While the hedge funds have a clear exit strategy (wait until the Redditors capitulate and then ride the short wave all the way down), the Redditors don’t. Let’s say the hedge funds all throw in the towel and stop shorting Gamestop. Then what?

Then a whole lot of these people will be at first cheering, seeing their multi-million balances in their Robinhood account in way, way, way overvalued GME stock. But if they actually want to realize their gains and cash out, they will have to sell them. But to who?

Nobody actually believes Gamestop is worth $325 a share. The main reason that people kept piling in was because they believed there was money to be made by maintaining the short-squeeze position against the hedge funds. After that position disappears, the minute one person tries to cash out, everyone will rush to the exits and the stock will crash back down to earth.

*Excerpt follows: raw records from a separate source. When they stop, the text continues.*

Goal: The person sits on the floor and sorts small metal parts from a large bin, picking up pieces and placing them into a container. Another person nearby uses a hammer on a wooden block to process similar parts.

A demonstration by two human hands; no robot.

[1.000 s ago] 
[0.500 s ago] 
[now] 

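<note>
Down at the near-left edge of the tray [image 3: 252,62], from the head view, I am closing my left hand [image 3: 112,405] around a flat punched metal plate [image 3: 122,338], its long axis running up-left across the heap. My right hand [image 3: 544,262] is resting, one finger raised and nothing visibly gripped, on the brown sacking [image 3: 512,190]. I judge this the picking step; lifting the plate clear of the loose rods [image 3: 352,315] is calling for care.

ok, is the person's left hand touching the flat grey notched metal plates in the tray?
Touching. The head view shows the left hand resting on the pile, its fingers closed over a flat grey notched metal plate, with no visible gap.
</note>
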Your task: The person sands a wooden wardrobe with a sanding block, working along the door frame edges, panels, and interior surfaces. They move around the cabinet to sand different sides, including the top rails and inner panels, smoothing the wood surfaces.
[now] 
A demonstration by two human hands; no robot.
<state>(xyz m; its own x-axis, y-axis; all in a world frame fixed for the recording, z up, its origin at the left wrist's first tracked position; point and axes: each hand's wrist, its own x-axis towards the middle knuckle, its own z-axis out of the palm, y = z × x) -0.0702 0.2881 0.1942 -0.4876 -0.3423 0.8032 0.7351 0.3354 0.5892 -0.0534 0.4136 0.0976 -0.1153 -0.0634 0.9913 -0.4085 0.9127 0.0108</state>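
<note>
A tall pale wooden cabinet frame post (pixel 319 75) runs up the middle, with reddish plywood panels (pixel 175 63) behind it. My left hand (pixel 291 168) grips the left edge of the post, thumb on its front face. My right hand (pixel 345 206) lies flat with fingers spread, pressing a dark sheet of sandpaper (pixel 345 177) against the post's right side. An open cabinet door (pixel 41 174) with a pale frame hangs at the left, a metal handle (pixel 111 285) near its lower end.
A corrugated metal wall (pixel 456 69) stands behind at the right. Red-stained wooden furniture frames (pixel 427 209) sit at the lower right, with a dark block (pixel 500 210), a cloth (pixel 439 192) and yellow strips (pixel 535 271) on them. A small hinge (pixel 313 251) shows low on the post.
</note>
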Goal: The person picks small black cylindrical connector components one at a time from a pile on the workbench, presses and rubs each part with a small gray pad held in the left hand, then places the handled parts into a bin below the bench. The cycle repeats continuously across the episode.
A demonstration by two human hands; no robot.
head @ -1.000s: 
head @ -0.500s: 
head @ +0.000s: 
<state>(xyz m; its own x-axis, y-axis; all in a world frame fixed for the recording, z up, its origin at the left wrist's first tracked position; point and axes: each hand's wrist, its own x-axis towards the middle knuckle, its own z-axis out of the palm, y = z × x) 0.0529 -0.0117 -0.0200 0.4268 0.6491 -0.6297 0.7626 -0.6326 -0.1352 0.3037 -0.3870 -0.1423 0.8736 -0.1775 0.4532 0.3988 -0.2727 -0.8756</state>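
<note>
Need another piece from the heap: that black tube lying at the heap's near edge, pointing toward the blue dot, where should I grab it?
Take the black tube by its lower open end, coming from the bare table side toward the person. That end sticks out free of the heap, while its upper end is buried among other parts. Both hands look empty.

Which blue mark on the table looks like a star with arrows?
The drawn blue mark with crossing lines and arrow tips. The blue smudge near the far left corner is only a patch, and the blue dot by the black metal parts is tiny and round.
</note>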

The only exit strategy for these people that makes any sense is to continue spreading rumors after the short sellers are gone that the share is going to continue to skyrocket in order to keep bringing new buyers in. At the same time, the existing owners will secretely sell to those new buyers behind their backs to cash out, leaving their new owners holding worthless shares. So while Phase 1 of their “plan” is to engage in a dick-measuring contest with the hedge funds, this will eventually transition into Phase 2, which is to turn the stock into a giant Ponzi scheme while quietly exiting their positions.

Don’t be fooled by the narratives being pumped by the media. There are no good guys and bad guys here. Everyone’s a bad guy. The hedge funds are trying to screw the retail investors, and the retail investors will eventually try to screw other retailer investors (i.e. you).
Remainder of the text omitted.